Thats what I call progress.

I disagree. Digital photography actually changed everything, including process; not only did it greatly extend what cameras can do, the function of the camera, it greatly extended what people can do with resulting photographs. Despite what film enthusiasts say, film has almost *no* real advantage over digital. The case with e-books is quite different. After all the jumping up and down is done, you still read the book. E-readers didn't give us higher ISOs, or encourage us to manipulate the texts, or provide us with an easier way to make our own texts. All they did was provide us with another, and not always better, way to read - and some people, including me, will tell you that e-readers are not as good an experience as paper books. I read books on an iPad, and that's fine; and though I was really on-board with the idea of being able to carry dozens of books and manuals when I travel, and all the other things that make iPads handy, after having it for more than a year, I have five or six books on it, including one PDF manual. And that's about it. And of the several people I know who have iPads, we're all about the same. We might buy an e-book, but then we read it, and that's it. We don't read it again. So we have a few books, but they're essentially irrelevant, because we're done with them. If they'd been paperbacks, we would have given them away. When traveling, we use them to find Starbucks, or call up a map...but the last time I traveled across the country, I forgot mine, but it didn't make too much difference, because I had my laptop with me. I guess what I'm saying is, the iPad (and the Nook and the Kindle) are interesting innovations, but not critical innovations, as the digital camera was. Or the cell phone. Or the laptop. The innovations with those things was that they cut us free from various tethers -- but with books, we were already pretty much cut free. Didn't even need batteries.

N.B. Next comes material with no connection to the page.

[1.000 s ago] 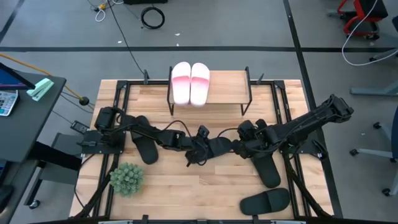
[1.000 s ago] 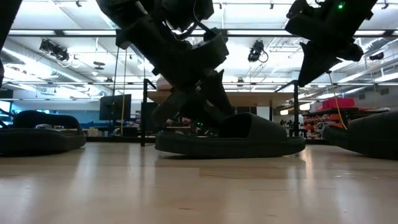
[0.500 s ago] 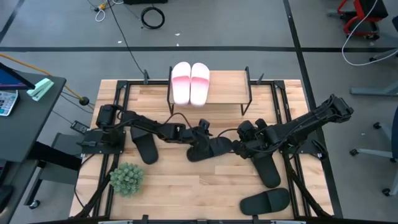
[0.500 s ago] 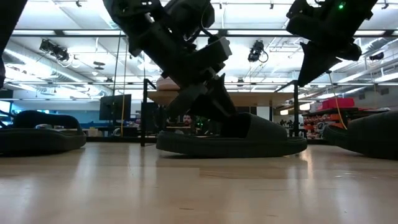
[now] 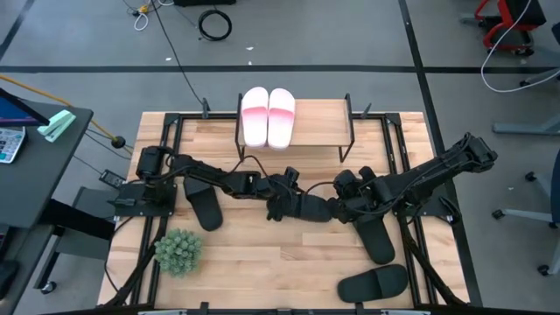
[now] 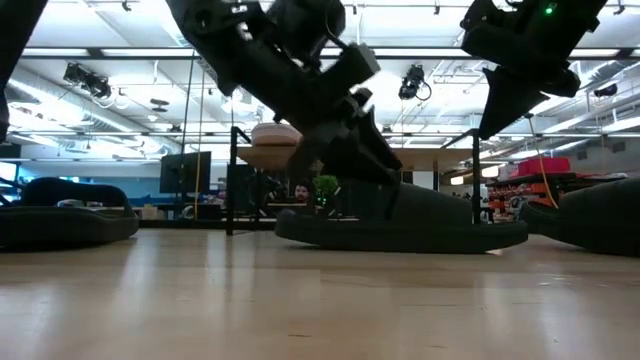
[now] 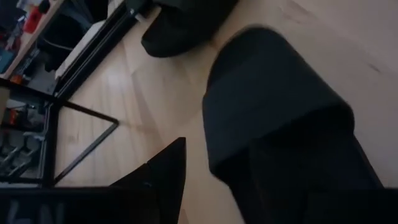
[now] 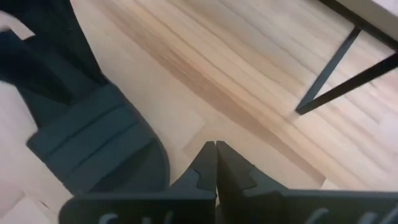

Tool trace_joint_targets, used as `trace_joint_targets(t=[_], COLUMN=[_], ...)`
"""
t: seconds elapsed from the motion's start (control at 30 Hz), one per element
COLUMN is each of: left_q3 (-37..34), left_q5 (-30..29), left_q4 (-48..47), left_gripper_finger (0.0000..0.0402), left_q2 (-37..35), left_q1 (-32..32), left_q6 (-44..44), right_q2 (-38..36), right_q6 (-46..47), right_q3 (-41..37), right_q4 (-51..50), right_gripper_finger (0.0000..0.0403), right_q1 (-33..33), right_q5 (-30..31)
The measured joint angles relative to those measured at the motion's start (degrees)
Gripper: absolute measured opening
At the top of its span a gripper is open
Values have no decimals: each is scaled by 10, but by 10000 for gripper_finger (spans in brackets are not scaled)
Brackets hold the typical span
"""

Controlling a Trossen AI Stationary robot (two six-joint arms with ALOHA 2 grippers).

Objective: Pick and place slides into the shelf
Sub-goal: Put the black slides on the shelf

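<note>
The black slide you are working sits mid-table, in front of the shelf and apart from it. In the low view its sole lies flat on the wood, or nearly so. Your left gripper is at its near end with the fingers clenched on the slide; the left wrist view shows the strap filling the frame, with one finger beside it. The left arm reaches low and nearly level from its base at the table's left edge, elbow bent, wrist tipped down onto the slide.

Your right gripper hangs just beside the slide's other end, fingers pressed together and holding nothing. That arm stretches in a long diagonal from the right edge.

Two pink slides lie side by side on the shelf's top, at its left end. Another black slide lies under the left arm, one under the right arm, and one near the front right edge. A small green plant stands at the front left.
</note>
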Motion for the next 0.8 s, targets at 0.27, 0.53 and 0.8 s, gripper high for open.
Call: trace_joint_targets(t=[0.27, 0.53, 0.8], left_q3=[0, 10, 31], left_q5=[-17, -75, -69], left_q4=[35, 69, 65], left_gripper_finger=[180, 180, 168], left_q2=[56, 55, 57], left_q1=[-3, -12, -12], left_q6=[26, 31, 32], right_q2=[44, 135, 180], right_q6=[49, 12, -42], right_q3=[0, 0, 0], right_q4=[16, 143, 225], right_gripper_finger=[2, 1, 1], right_q1=[-13, -15, -42], right_q5=[-98, -139, -140])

But the thing about paper books...I have a large collection of art books. The color prints inside are far better than anything I can get on an iPad, which actually has a pretty great screen. Not only that, if I have, say, a history of Impressionism, but I want to look at a particular painting, but don't remember the name of it (which is pretty common), or if I want to look at certain kinds of paintings, I can just flip through the book in a few seconds and find it. I flip through by thinking, "Okay, Impressionism is going to be toward the end of this book, and I think that painting was on the left-hand page, but even if not, when I start seeing Impressionist paintings I'm close..." That experience does not exist with e-books. Looking at an index is not the same as browsing.

I do think that e-books will be an important format, especially in certain niches. Guidebooks, for one. Guides in general. Reference books, perhaps. Scholarly journals may quickly move to all-electronic formats. But those are relatively minor categories of books...and I can tell you, neither Confucius nor Shakespeare is really burning up the best-seller lists...So it'll be an important format, but basically, just another one. In 20 years, we'll still be reading be reading paperbacks, because they're cheap and sturdy and disposable. But in twenty years, you'll be hard-pressed to find a film camera, a wired phone, or a typewriter.

JC

 
Title: Re: $0.99 sells a lot of eBooks
Post by: Ray on March 12, 2011, 08:56:55 am
- and some people, including me, will tell you that e-readers are not as good an experience as paper books. 

John,
I get the impression that you don't actually own or use an e-reader. It is different from an iPad. For a start, the screen is not transmissive. The e-ink screen is as easy on the eyes as a printed page. In fact, it's easier because one can change the font size to suit one's eyesight.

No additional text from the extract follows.